*** THE DATA ***

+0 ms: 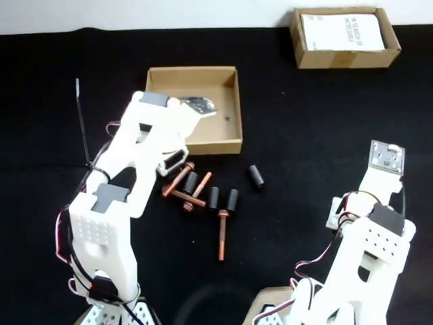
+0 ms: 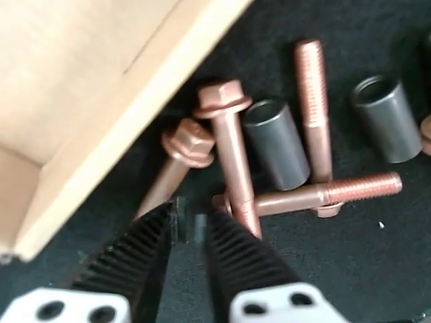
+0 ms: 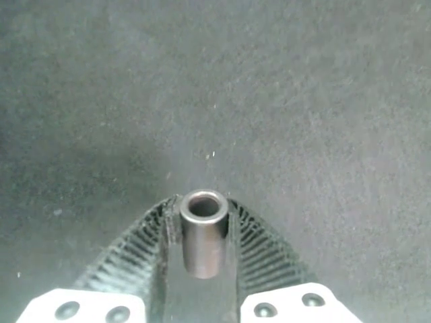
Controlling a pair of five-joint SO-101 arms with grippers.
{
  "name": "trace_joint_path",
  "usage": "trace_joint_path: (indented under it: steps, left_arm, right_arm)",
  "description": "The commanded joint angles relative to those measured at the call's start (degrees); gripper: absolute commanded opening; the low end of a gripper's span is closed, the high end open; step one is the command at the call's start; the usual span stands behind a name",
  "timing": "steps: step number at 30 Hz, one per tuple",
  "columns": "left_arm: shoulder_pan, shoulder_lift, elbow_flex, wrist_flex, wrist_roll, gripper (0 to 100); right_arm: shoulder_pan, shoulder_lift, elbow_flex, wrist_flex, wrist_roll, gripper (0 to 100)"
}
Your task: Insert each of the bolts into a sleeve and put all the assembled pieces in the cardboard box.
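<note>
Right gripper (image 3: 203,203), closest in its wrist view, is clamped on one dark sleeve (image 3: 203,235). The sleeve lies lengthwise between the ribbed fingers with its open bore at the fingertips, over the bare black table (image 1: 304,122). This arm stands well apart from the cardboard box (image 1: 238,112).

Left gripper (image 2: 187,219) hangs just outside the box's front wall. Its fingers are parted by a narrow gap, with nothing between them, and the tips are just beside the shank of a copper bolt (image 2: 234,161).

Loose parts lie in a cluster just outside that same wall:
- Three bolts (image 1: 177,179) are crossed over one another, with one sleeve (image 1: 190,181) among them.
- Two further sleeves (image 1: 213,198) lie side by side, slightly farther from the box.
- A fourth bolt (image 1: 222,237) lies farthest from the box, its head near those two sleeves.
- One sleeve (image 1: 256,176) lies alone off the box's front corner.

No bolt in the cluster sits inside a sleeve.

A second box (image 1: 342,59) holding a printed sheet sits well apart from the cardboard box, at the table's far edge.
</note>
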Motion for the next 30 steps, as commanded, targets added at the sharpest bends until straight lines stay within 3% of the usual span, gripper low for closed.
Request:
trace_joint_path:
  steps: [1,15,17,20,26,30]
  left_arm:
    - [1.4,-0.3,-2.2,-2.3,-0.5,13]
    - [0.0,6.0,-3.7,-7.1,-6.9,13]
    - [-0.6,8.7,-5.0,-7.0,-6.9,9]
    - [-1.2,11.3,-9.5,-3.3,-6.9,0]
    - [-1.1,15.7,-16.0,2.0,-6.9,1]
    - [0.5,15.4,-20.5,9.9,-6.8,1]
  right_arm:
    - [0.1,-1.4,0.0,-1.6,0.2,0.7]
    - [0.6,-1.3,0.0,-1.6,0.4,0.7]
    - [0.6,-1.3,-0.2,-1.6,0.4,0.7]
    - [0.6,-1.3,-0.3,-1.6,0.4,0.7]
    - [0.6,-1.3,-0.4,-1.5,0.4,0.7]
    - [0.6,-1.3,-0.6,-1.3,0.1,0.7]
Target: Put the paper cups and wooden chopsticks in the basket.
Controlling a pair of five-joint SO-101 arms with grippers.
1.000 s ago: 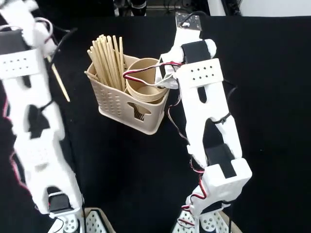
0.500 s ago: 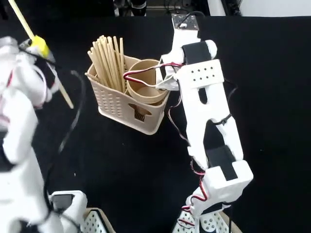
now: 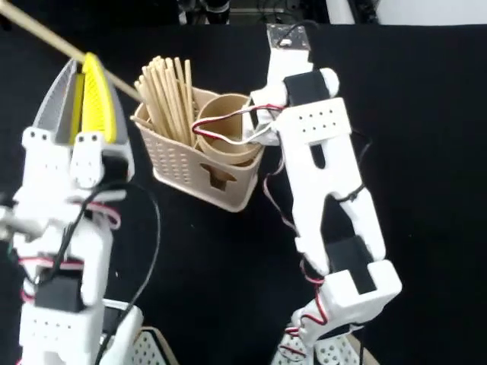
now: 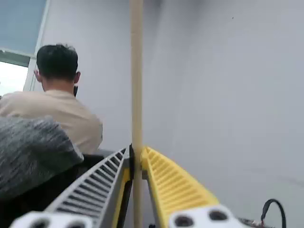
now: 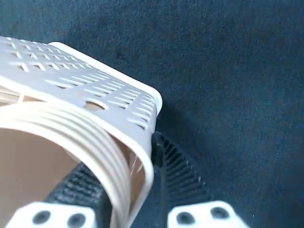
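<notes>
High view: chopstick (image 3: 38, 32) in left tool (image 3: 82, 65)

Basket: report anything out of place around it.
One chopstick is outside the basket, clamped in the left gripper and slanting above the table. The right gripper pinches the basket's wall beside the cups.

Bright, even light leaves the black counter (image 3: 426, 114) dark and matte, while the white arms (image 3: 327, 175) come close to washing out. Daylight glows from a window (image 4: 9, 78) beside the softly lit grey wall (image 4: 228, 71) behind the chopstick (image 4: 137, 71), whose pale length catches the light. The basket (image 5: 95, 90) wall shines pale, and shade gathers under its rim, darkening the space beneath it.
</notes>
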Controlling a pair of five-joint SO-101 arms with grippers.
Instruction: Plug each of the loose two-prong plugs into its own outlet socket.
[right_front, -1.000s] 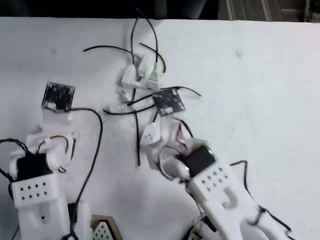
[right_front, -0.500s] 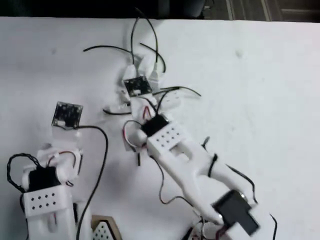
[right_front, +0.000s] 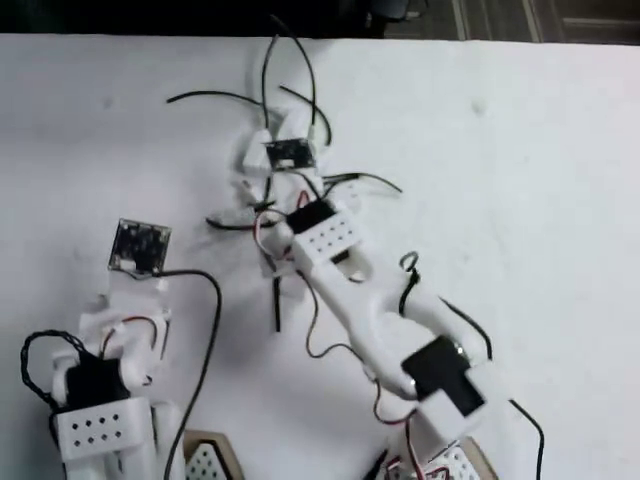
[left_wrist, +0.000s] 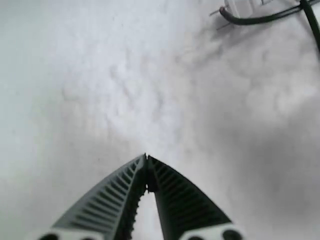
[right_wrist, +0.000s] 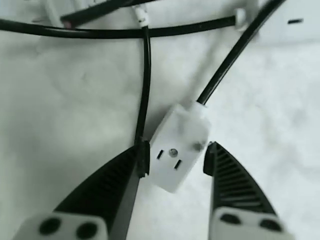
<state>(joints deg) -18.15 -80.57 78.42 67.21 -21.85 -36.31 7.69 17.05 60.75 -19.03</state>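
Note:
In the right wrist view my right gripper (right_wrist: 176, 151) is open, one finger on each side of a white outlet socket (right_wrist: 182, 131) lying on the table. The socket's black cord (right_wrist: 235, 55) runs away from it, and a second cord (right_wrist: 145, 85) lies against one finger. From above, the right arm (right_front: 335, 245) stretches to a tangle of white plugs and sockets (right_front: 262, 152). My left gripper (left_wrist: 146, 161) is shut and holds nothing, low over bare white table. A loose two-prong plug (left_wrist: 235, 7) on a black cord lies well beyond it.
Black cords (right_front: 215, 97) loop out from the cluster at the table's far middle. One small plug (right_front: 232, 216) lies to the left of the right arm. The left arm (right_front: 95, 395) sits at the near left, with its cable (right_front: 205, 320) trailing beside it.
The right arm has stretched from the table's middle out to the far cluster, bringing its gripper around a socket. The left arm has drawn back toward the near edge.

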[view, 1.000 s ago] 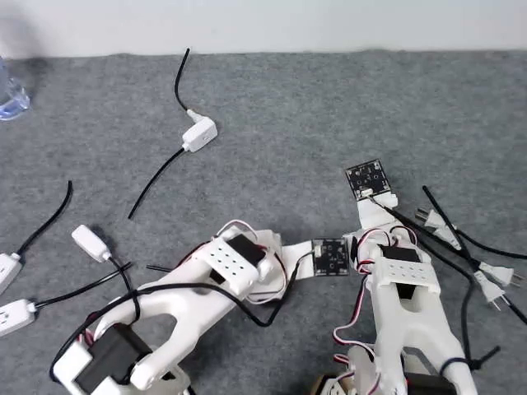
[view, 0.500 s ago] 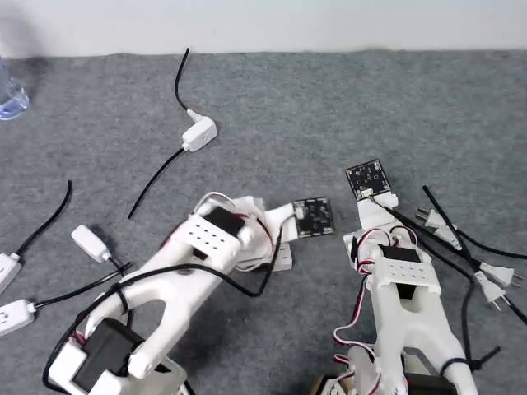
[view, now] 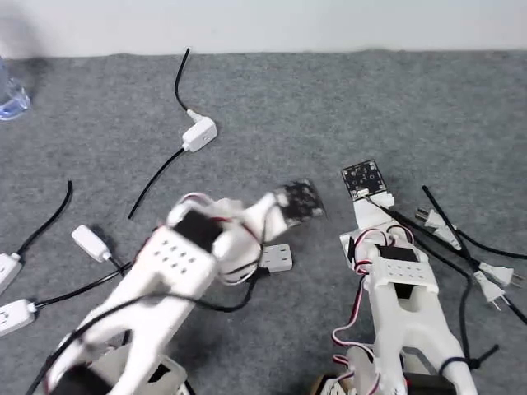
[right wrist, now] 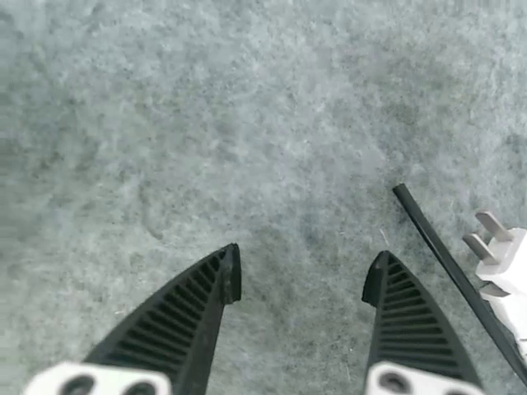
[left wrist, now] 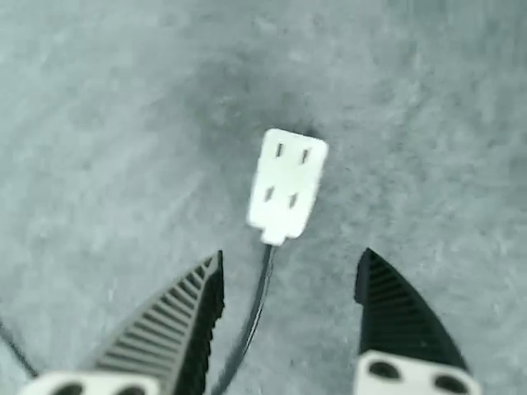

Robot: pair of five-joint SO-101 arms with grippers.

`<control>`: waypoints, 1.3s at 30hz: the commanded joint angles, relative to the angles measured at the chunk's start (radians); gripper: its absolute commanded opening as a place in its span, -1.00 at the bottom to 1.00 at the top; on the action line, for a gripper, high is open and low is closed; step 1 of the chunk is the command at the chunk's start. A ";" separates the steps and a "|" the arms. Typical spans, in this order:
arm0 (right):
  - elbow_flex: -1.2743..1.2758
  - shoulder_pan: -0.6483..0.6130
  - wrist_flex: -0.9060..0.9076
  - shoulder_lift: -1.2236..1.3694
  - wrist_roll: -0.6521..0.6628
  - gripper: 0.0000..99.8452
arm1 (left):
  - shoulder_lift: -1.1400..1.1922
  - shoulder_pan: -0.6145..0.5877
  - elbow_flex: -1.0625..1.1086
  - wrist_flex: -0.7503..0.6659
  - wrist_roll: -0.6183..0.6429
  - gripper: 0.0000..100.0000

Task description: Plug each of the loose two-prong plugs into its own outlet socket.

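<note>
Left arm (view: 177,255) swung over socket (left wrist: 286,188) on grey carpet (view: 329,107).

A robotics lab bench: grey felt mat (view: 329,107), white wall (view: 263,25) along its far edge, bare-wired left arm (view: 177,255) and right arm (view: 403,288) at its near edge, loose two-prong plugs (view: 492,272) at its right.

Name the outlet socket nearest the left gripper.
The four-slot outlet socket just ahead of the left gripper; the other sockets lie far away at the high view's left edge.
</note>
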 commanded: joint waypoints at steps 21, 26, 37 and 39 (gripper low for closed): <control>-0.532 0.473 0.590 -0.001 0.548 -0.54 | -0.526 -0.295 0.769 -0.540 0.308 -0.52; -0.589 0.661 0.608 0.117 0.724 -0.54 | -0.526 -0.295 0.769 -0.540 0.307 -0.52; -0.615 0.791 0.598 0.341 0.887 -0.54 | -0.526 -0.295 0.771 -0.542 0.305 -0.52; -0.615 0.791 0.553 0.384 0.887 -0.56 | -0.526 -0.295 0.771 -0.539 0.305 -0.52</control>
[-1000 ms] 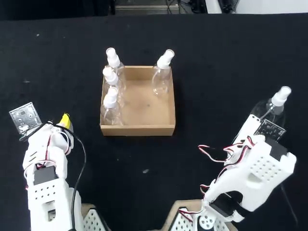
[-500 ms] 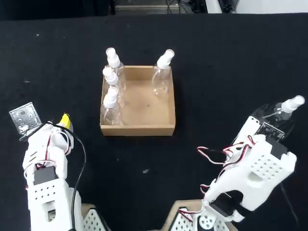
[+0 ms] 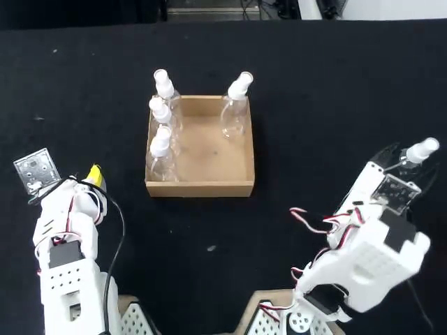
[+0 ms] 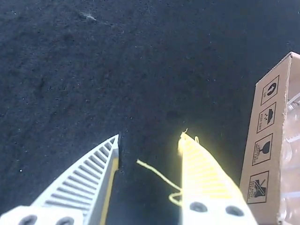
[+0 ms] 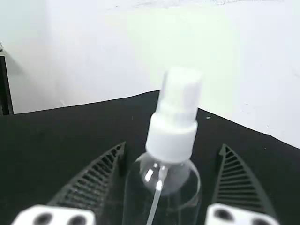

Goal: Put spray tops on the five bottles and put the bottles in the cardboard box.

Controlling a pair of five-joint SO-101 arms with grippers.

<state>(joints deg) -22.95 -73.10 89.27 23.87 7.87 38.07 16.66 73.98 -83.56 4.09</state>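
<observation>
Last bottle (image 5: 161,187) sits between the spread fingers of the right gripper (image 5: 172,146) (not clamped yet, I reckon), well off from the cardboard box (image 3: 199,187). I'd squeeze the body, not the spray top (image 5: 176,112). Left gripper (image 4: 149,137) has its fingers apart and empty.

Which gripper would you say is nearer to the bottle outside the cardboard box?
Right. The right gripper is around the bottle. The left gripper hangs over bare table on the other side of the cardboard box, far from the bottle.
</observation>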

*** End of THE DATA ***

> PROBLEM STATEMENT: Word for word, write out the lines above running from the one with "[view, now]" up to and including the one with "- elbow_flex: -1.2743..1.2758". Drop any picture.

> OUTPUT OF THE TASK:
[view, now] 
[right wrist, now] 
[left wrist, now] 

Robot: pair of five-joint SO-101 arms with grippers.

`<control>`: waypoints, 1.3s at 30hz: the commanded joint angles, relative to the angles measured at the chunk's start (radians); gripper: its absolute commanded opening as a place in its span, -1.00 at the bottom to 1.00 at the top; on the action line, for a gripper, high is open and low is closed; step 1 of the chunk is the command at the chunk's start. A ";" separates the steps and a "|" the arms. Typical spans, in this order:
arm0 (right):
  - elbow_flex: -1.2743..1.2758

Nothing more will be written for this answer.